- Type: Geological formation
- Underlies: Taizhou Formation
- Overlies: Pukou Formation

Lithology
- Primary: Sandstone, Siltstone, Mudstone
- Other: Conglomerate, Diamictite

Location
- Region: Asia
- Country: China

= Chishan Formation =

Geologic formation in China

The Chishan Formation a Late Cretaceous geologic formation in China. It is located in the Subei Basin, and records fossil eggs.

== Geology ==
The Subei Basin is a Cretaceous to Cenozoic rift basin that developed along the East Asian continental margin. It is bounded by the Tan-Lu Fault to the west, the Jiangnan Orogen to the south, and the Sulu Orogen to the north. The Upper Cretaceous sedimentary succession of the basin fill includes the Pukou, Chishan, and Taizhou Formation, from bottom to top. Analysis of ostracod, charophyta, and sporopollen assemblages have determined the age of these formations to be Cenomanian to Coniacian, Santonian to Campanian, and Maastrichtian respectively. The Chishan Formation is characterised by mixed fluvial-aeolian deposits, divided into lower and upper sections. The lower section comprises mostly purple-red sandstones, siltstones, and mudstones. The upper section comprises brick-red fine to coarse sandstones with subordinate very fine sandstones, siltstones, and mudstones.

== Environment ==
Associated Facies from the Chishan Formation include crescentic aeolian dune deposits with sinuous crests, wet interdune depressions subjected to fluvial floods, damp interdune where groundwater level reached the depositional surface, dry interdune, ephemeral fluvial channels, overbank flood deposits, and shallow lake to offshore settings.

=== Cryosphere ===
Differential compaction between sand dunes and wet interdune generated mud pebbles and cobbles. Anchor ice and ice floe were generated in the oases when winter temperatures dropped to -12 C. Strong desert winds cracked the ice floe on the oases surface leading to the formation of transverse fractures. These ice floes would then transport mud intraclasts derived from the oases margins.

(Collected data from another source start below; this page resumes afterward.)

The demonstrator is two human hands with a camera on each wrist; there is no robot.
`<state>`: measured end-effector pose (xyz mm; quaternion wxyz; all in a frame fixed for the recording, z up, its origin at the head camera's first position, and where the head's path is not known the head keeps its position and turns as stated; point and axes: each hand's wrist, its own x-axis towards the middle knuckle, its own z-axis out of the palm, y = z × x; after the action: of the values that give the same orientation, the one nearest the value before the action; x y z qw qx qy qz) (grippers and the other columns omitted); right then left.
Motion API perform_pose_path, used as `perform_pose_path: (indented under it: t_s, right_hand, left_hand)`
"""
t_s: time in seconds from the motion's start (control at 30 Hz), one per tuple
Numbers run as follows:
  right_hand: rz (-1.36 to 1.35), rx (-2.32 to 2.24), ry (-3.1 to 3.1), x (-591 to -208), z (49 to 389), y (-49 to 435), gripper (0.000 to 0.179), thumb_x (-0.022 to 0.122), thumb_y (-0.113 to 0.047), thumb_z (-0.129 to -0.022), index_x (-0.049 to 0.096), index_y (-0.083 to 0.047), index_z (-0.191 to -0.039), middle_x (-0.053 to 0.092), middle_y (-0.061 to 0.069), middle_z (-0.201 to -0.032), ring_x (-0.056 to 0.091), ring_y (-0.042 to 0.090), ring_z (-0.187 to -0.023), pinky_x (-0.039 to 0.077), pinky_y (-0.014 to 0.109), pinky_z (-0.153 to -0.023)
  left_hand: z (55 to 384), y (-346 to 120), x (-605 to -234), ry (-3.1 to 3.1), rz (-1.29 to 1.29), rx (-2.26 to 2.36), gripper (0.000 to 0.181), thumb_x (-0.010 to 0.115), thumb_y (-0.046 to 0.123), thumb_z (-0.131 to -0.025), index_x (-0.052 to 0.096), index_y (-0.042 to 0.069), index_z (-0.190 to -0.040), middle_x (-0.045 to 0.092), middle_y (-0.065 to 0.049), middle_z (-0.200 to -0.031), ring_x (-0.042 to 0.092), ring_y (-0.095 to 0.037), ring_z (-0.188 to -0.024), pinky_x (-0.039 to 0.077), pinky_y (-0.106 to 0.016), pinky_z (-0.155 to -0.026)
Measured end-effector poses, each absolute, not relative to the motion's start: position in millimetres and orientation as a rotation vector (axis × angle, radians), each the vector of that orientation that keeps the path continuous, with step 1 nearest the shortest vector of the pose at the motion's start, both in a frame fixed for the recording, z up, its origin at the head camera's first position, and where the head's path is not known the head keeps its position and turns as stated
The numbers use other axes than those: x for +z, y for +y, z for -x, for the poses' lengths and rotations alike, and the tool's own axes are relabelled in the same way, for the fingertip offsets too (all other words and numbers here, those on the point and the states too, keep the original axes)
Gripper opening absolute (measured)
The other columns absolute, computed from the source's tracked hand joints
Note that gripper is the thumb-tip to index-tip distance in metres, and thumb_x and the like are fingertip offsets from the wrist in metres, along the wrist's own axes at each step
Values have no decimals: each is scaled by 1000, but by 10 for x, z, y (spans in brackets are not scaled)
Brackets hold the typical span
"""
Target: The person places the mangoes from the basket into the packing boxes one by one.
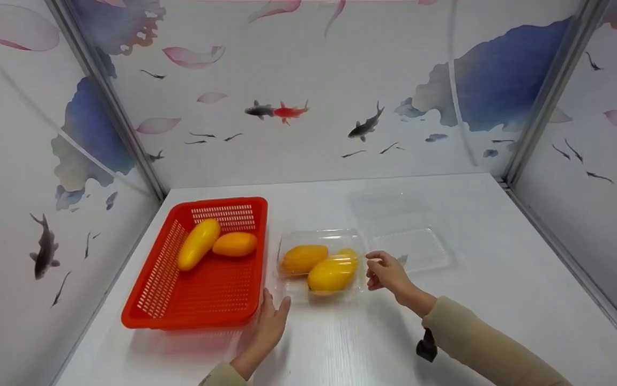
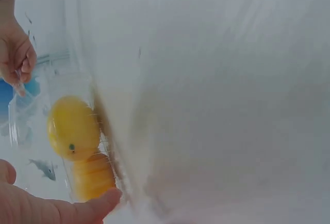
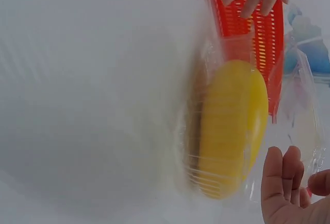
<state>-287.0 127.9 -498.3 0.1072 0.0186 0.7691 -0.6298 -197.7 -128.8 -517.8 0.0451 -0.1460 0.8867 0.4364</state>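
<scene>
Two yellow mangoes lie in a clear plastic box on the white table. My left hand is between the box's near left corner and a red basket, fingers extended and apart. In the left wrist view a left fingertip appears close to the box; contact is unclear. At the box's right side, my right hand has its fingers loosely bent. The right wrist view shows its thumb and fingers apart, with nothing clearly held. Another clear plastic piece lies beyond that hand.
The perforated red basket on the left holds two more mangoes. Further clear plastic, hard to make out, lies at the back right. Printed panels wall the table at the back and both sides.
</scene>
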Motion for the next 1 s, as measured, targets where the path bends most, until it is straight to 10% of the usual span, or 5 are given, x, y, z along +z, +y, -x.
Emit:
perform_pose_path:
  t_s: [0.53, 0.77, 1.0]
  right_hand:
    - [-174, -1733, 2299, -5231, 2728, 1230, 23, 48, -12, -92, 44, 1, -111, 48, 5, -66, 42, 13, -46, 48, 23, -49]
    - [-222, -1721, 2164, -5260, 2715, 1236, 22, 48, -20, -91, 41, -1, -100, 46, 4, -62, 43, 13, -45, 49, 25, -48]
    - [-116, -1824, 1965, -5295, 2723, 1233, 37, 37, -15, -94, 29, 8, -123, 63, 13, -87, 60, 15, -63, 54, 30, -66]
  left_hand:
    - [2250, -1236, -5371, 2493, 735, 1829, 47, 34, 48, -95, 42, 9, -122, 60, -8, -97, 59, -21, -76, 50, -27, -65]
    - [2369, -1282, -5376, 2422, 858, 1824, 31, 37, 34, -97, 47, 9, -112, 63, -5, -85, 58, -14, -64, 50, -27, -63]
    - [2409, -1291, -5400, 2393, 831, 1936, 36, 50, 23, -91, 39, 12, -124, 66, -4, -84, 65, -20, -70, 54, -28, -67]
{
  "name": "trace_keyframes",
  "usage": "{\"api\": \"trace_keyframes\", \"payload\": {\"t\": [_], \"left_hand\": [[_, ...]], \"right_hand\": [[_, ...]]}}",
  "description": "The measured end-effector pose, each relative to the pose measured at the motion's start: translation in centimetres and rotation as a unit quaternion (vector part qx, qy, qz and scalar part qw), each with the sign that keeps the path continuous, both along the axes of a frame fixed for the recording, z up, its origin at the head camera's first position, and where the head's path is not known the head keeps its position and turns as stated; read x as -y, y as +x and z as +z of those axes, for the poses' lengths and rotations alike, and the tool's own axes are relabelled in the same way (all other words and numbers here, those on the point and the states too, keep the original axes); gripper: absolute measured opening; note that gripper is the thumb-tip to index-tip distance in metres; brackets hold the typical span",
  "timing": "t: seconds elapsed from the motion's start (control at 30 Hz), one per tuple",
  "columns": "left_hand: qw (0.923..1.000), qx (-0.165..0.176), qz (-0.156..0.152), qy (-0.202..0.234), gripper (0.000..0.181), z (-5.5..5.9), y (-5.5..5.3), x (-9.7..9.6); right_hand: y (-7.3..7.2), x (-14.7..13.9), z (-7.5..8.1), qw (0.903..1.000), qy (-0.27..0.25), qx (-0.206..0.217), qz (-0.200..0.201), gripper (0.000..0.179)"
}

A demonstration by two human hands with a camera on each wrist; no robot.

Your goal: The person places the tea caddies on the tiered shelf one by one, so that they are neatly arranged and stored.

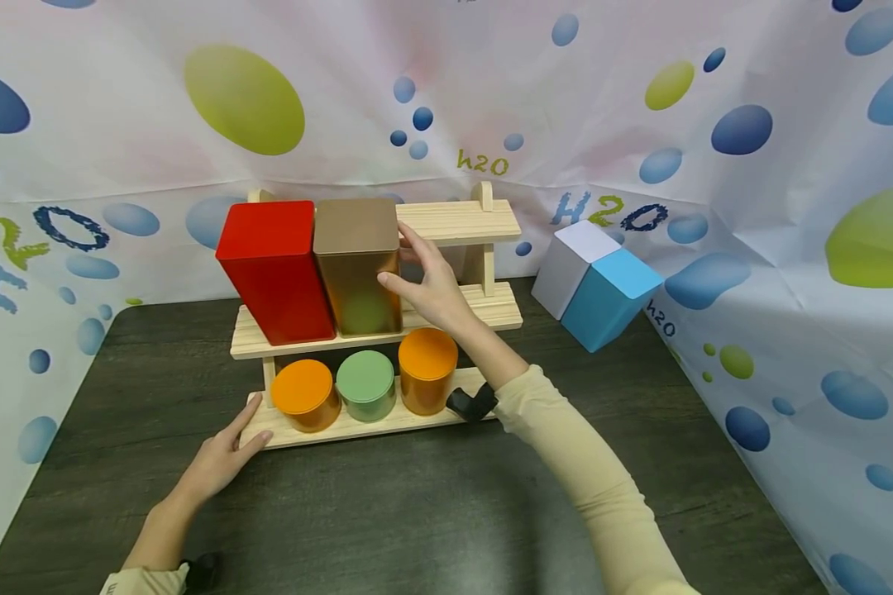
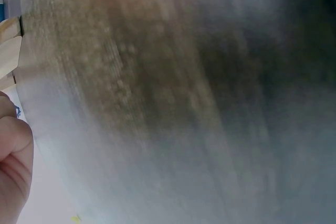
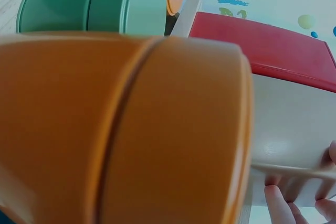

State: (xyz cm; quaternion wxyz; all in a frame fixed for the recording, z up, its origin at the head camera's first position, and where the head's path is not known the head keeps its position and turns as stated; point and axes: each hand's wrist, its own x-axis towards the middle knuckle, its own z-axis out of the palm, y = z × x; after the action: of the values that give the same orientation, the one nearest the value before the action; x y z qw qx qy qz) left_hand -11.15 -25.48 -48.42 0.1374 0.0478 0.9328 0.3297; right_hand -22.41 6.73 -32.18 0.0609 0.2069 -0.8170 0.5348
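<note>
The gold tin (image 1: 355,285) stands on the middle tier of the wooden shelf (image 1: 497,309), beside the red tin (image 1: 279,285). Your right hand (image 1: 433,285) touches its right side, fingers extended, probably aligning it. Your left hand (image 1: 218,461), fingers unclenched, touches the lower-left corner, likely steadying everything, including 3 round canisters (image 1: 366,384) below.

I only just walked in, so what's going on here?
A person's right hand touches the gold box, which stands beside the red box on the middle tier of a wooden rack. Their left hand is at the rack's lower left corner. Three round canisters stand on the bottom tier.
</note>
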Motion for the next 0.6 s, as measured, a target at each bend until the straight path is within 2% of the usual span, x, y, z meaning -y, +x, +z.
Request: {"api": "trace_keyframes", "payload": {"t": [0.37,0.6], "left_hand": [[1.0,0.003,0.001,-0.004,0.075,0.15,-0.04,0.0],[0.9997,0.022,0.003,-0.007,0.077,0.11,0.02,-0.08]], "right_hand": [[-0.13,0.12,0.01,0.9999,-0.006,0.006,0.009,0.07],[-0.05,-0.57,-0.58,0.9997,-0.015,0.008,0.018,0.064]]}}
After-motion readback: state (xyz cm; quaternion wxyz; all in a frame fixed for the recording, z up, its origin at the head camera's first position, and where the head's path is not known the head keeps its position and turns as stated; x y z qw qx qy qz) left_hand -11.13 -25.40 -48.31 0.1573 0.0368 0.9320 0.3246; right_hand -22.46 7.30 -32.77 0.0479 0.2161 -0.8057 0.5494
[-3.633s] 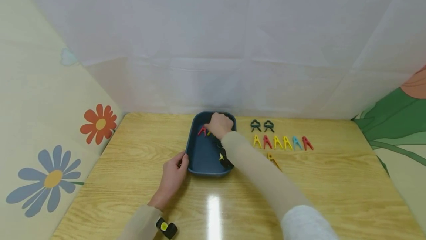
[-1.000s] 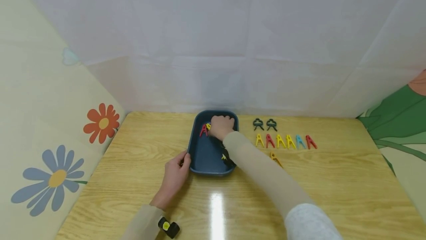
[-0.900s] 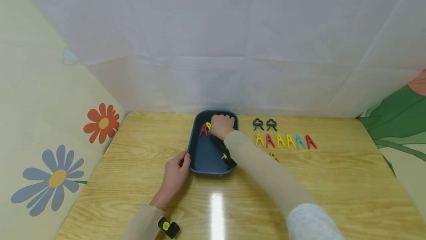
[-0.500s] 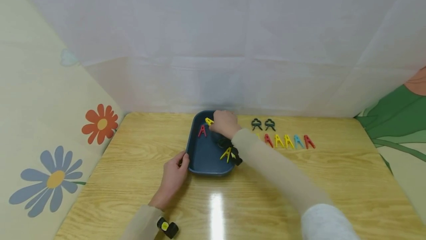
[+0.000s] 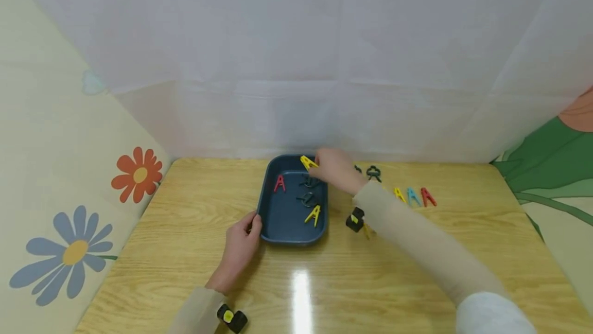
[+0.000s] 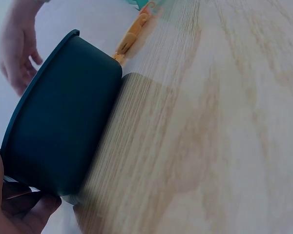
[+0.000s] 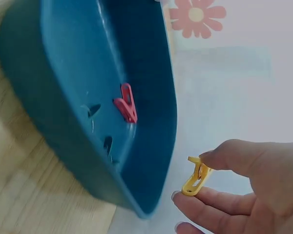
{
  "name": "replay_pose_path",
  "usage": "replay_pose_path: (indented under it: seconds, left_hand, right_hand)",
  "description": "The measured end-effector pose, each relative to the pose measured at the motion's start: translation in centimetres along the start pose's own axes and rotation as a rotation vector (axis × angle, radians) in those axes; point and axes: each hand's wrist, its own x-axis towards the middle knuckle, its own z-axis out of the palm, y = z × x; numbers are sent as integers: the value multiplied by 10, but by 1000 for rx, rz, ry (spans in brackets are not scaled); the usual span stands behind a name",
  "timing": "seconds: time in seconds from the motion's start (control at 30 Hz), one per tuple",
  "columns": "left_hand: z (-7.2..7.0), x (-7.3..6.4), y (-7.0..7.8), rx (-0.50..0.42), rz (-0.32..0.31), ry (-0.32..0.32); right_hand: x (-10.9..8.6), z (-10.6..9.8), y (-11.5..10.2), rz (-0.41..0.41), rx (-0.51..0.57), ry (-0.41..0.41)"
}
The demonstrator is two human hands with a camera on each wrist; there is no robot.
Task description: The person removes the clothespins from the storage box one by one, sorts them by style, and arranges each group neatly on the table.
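My right hand [image 5: 337,169] is over the far right rim of the dark blue tray [image 5: 286,223], pinching a yellow clothespin [image 5: 308,162]. In the right wrist view the thumb and fingers hold that clothespin [image 7: 195,180] beside the tray wall. My left hand [image 5: 242,239] grips the tray's left side, thumb on the rim; the left wrist view shows its fingers [image 6: 39,212] under the tray's edge. Inside the tray lie a red clothespin [image 5: 279,183], another yellow clothespin [image 5: 313,215] and dark clips [image 5: 307,199] along the right side.
Right of the tray, a yellow clothespin [image 5: 399,195], a blue clothespin [image 5: 414,196] and a red clothespin [image 5: 428,196] stand in a row. A black clip [image 5: 373,173] lies behind them. My right forearm hides others. An orange clip [image 6: 129,39] lies beyond the tray.
My right hand has risen from inside the tray and shifted right, bringing the yellow clothespin with it. Its forearm now covers part of the row. My left hand stays on the tray.
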Motion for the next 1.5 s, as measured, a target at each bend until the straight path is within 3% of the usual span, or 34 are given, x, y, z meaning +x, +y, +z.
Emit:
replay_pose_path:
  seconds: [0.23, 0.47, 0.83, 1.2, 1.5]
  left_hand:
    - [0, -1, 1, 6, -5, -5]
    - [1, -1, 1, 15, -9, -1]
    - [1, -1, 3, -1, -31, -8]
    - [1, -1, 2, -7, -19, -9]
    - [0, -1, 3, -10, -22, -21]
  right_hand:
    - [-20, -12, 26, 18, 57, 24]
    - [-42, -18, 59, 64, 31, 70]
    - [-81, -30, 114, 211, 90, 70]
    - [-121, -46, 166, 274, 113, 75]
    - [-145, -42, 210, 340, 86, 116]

When temperatures increases, the melting of ice floes would releases the mud intraclasts as dropstones and diamictites to the oasis bottom. This active cryosphere prevailed under high elevations in which cryospheric processes were possible at lower latitudes. These processes were similar to those occurring in the Quaternary Badain Jaran Desert oases from China. A global cooling trend apexing in the Maastrichtian further promoted the development of an active cryosphere in the greenhouse Cretaceous period, supported as well by the discovery of striated cobbles of glacial origin in the Late Cretaceous Hekou Formation.

== Fossils ==
Fossils recorded in the Chishan Formation include ostracods, charophytes, and the Dinosaur eggs Oolethes alongatus.